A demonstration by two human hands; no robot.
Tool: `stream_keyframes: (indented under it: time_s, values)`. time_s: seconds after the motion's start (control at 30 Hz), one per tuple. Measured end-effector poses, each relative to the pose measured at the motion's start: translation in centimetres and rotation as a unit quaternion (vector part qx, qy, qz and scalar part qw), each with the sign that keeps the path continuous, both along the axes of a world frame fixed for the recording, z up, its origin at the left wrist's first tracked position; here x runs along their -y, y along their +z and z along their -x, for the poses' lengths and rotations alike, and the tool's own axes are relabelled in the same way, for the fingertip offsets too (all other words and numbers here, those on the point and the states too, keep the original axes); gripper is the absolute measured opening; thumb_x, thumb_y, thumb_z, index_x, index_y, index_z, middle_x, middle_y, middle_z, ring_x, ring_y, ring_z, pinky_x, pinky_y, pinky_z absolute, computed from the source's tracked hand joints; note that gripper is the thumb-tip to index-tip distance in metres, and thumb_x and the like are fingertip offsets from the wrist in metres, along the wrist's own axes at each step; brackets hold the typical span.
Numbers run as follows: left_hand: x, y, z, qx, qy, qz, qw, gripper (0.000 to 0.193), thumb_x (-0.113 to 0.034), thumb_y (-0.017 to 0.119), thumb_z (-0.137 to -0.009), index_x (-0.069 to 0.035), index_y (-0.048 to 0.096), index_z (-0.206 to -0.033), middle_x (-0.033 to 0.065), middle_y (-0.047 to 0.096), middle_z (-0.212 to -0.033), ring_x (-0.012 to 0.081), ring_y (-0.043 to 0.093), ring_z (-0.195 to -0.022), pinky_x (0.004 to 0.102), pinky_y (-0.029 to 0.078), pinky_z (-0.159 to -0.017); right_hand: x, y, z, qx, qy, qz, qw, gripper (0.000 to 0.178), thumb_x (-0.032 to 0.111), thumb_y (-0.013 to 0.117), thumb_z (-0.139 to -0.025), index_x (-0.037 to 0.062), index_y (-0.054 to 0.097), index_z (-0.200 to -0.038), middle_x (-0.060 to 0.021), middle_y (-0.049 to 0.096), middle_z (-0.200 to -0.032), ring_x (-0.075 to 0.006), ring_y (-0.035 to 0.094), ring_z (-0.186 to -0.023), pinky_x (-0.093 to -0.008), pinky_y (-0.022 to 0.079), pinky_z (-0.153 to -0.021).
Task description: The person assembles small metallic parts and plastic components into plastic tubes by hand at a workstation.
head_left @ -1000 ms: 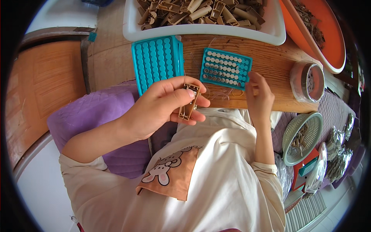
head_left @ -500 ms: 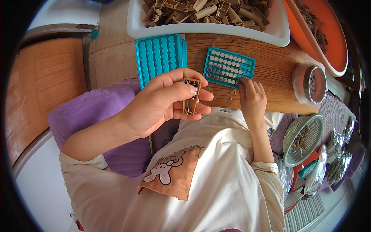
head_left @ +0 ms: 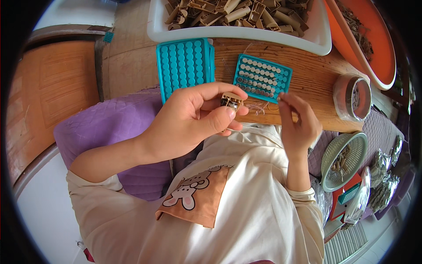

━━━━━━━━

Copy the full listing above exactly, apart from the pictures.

→ **RESULT OF THE EXERCISE**
A demonstration by two human hands; no robot.
Tool: `stream_keyframes: (indented under it: time_s, values)`. time_s: seconds after the motion's start (control at 30 Hz), one per tuple. Measured end-effector poses, each relative to the pose measured at the motion's start: translation in centimetres and rotation as a unit quaternion (vector part qx, qy, qz and scalar part qw), each with the sign that keeps the path continuous, both along the axes of a world frame fixed for the recording, z up, its origin at the left wrist's first tracked position; here x runs along their -y, y along their +z and z along their -x, for the poses' lengths and rotations alike, and the tool's own axes are relabelled in the same way, for the fingertip offsets too (all other words and numbers here, those on the point and the states too, keep the original axes); gripper is the absolute measured opening; thumb_x, thumb_y, thumb_z, index_x, index_y, index_z, middle_x, middle_y, middle_z, ring_x, ring_y, ring_z, pinky_x, pinky_y, pinky_z absolute, computed from the source's tracked hand joints; note that gripper is the thumb-tip to index-tip distance in metres, and thumb_x and the like are fingertip offsets from the wrist in metres, along the wrist's own axes at each step; brackets hold the typical span.
Numbers run as follows: left_hand: x, y, z, qx, qy, qz, qw, gripper (0.000 to 0.193), thumb_x (-0.113 to 0.034), thumb_y (-0.017 to 0.119), thumb_z (-0.137 to -0.009), index_x (-0.069 to 0.035), index_y (-0.048 to 0.096), index_z (-0.206 to -0.033), middle_x (-0.033 to 0.065), middle_y (-0.047 to 0.096), middle_z (-0.212 to -0.033), ring_x (-0.012 to 0.081), ring_y (-0.043 to 0.093), ring_z (-0.195 to -0.022), pinky_x (0.004 to 0.102), pinky_y (-0.029 to 0.078), pinky_z (-0.159 to -0.017); right_hand: x, y, z, qx, qy, qz, qw, gripper (0.000 to 0.178), thumb_x (-0.032 to 0.111), thumb_y (-0.013 to 0.117), thumb_z (-0.139 to -0.025), index_x (-0.037 to 0.062), index_y (-0.054 to 0.097), index_z (-0.200 to -0.038), middle_x (-0.060 to 0.021), middle_y (-0.049 to 0.096), middle_z (-0.200 to -0.032), ring_x (-0.075 to 0.006), ring_y (-0.035 to 0.094), ring_z (-0.186 to -0.023), pinky_x (-0.093 to -0.008), pinky_y (-0.022 to 0.079), pinky_z (-0.153 to -0.021).
Task description: The person assembles small metallic parts and plastic components into plastic tubes by hand at a workstation.
head_left @ -1000 ms: 
head_left @ -500 ms: 
head_left @ +0 ms: 

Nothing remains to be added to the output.